Copy out again, unchanged, the listing below from the line that has "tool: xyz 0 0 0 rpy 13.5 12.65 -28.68" through the line that has "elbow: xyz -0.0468".

------------

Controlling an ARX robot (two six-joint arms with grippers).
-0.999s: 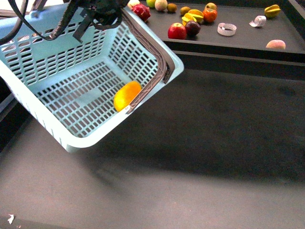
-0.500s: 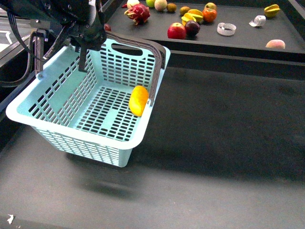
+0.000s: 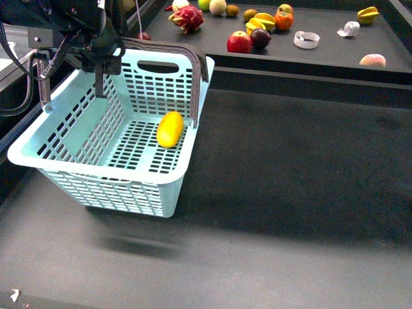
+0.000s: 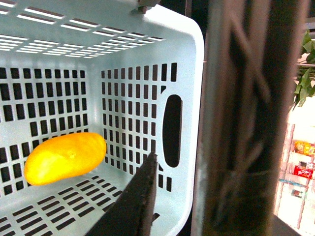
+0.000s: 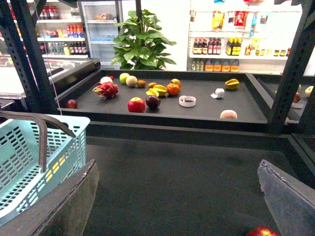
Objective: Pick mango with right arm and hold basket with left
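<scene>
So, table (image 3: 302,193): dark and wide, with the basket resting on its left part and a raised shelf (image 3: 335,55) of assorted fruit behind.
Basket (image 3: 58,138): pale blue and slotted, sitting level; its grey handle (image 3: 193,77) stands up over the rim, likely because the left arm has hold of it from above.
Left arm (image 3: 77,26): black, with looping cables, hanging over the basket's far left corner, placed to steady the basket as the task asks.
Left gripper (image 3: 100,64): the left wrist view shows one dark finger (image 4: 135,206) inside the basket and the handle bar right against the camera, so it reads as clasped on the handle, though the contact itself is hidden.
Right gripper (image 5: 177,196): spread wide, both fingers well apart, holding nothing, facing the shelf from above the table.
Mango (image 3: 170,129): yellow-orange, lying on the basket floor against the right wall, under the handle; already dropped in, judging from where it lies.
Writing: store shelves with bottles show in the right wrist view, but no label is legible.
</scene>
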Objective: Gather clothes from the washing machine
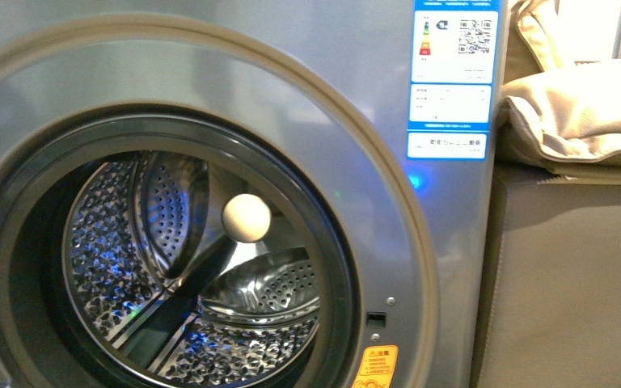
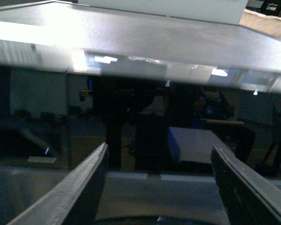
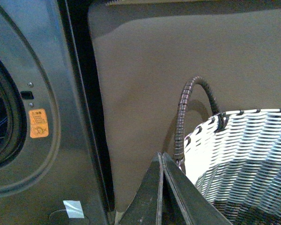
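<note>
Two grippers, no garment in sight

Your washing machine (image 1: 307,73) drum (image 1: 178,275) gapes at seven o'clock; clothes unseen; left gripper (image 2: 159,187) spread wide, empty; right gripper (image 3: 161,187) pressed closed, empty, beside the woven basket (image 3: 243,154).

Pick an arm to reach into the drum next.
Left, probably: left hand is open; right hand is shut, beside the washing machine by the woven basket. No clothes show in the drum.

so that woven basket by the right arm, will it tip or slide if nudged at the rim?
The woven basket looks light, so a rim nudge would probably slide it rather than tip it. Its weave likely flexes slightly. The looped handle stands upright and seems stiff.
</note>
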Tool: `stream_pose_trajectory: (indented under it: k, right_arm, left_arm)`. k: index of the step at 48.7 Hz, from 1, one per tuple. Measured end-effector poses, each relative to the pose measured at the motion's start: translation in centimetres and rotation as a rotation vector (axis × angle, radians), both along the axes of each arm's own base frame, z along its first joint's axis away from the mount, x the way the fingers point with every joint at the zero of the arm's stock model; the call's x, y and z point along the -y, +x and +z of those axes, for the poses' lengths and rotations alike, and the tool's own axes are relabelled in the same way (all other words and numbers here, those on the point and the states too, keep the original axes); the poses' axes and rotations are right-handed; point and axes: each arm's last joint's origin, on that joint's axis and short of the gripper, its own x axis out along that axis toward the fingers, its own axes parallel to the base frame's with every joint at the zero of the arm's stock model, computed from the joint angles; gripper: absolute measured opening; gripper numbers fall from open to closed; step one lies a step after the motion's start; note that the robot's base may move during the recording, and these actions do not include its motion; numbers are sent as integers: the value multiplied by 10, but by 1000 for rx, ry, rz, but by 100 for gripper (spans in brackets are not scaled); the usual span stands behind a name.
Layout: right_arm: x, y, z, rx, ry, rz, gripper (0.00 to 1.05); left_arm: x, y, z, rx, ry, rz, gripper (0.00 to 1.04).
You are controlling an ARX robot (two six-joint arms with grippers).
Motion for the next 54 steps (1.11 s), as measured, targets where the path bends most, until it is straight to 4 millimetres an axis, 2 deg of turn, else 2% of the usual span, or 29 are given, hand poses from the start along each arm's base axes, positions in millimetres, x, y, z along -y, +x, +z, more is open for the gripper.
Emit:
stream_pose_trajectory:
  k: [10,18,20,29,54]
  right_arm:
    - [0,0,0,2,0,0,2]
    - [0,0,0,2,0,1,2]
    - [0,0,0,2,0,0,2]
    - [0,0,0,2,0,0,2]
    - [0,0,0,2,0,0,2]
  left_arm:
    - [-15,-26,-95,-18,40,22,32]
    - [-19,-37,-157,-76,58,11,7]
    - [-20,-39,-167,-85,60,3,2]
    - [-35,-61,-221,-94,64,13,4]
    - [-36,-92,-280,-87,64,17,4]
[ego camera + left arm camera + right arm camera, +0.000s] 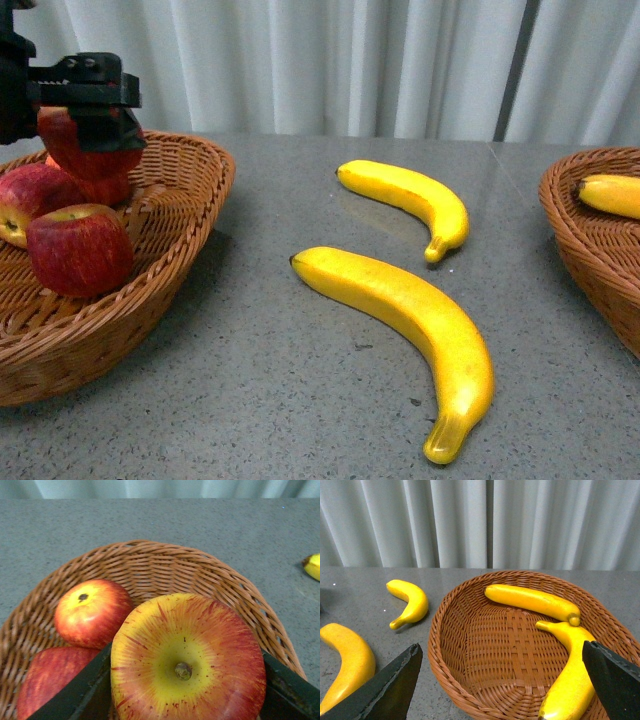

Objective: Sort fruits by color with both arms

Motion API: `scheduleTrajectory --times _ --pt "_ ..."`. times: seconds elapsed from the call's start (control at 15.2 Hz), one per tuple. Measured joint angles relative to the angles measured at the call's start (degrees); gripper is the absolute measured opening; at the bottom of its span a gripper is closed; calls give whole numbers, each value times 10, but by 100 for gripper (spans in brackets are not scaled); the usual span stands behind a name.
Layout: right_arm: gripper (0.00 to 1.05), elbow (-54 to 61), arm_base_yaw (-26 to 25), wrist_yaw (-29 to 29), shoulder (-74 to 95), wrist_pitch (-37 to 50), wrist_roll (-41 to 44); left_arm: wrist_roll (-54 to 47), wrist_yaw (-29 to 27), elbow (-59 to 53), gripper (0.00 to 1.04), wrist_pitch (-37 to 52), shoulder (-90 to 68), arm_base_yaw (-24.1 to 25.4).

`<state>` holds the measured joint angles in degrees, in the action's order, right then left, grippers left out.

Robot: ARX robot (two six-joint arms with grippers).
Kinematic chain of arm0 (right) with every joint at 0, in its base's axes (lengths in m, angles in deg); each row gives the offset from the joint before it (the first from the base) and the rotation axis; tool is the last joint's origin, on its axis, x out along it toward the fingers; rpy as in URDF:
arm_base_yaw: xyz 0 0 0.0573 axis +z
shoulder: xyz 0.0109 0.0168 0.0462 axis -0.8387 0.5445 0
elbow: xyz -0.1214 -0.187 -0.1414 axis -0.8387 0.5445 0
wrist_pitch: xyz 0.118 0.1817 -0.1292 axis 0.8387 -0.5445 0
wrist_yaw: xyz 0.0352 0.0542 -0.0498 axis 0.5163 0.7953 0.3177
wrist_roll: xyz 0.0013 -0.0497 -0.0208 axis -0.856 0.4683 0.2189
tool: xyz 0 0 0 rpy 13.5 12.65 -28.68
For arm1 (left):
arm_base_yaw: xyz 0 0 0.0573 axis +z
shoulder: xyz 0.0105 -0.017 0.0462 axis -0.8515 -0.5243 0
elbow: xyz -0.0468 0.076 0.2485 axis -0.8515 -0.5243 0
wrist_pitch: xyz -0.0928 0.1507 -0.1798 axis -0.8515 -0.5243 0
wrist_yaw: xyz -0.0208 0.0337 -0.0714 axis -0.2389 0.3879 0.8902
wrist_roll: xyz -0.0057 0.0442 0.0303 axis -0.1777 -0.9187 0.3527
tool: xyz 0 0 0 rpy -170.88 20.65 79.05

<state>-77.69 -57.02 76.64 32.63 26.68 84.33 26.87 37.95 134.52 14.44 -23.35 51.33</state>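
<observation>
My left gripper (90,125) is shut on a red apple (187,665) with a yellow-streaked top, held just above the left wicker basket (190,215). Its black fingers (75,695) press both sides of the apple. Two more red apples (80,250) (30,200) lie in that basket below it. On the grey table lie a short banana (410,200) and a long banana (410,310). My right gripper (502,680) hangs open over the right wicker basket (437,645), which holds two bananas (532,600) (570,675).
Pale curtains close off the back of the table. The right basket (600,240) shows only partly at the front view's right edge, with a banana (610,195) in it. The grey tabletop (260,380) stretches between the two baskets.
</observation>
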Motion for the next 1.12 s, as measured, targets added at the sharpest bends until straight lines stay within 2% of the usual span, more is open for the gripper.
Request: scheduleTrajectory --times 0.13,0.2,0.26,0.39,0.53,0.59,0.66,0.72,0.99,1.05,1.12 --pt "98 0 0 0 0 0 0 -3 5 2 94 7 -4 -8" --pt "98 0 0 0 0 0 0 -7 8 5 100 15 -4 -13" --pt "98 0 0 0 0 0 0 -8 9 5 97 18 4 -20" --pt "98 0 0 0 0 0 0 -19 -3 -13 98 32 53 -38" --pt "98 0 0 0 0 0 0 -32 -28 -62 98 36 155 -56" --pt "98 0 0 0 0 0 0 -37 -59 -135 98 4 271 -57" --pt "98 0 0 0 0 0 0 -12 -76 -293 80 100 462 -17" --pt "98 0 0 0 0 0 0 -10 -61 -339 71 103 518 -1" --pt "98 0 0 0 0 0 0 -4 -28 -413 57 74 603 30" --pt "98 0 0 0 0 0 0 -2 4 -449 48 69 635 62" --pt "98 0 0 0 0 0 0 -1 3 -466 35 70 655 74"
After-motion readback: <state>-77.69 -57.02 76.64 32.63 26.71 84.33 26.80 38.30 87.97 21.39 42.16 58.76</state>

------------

• Solution to the exercise:
tool: xyz 0 0 0 rpy 13.5 12.65 -28.68
For arm1 (left):
arm_base_yaw: xyz 0 0 0.0573 axis +z
shoulder: xyz 0.0105 -0.017 0.0462 axis -0.8515 -0.5243 0
elbow: xyz -0.0468 0.076 0.2485 axis -0.8515 -0.5243 0

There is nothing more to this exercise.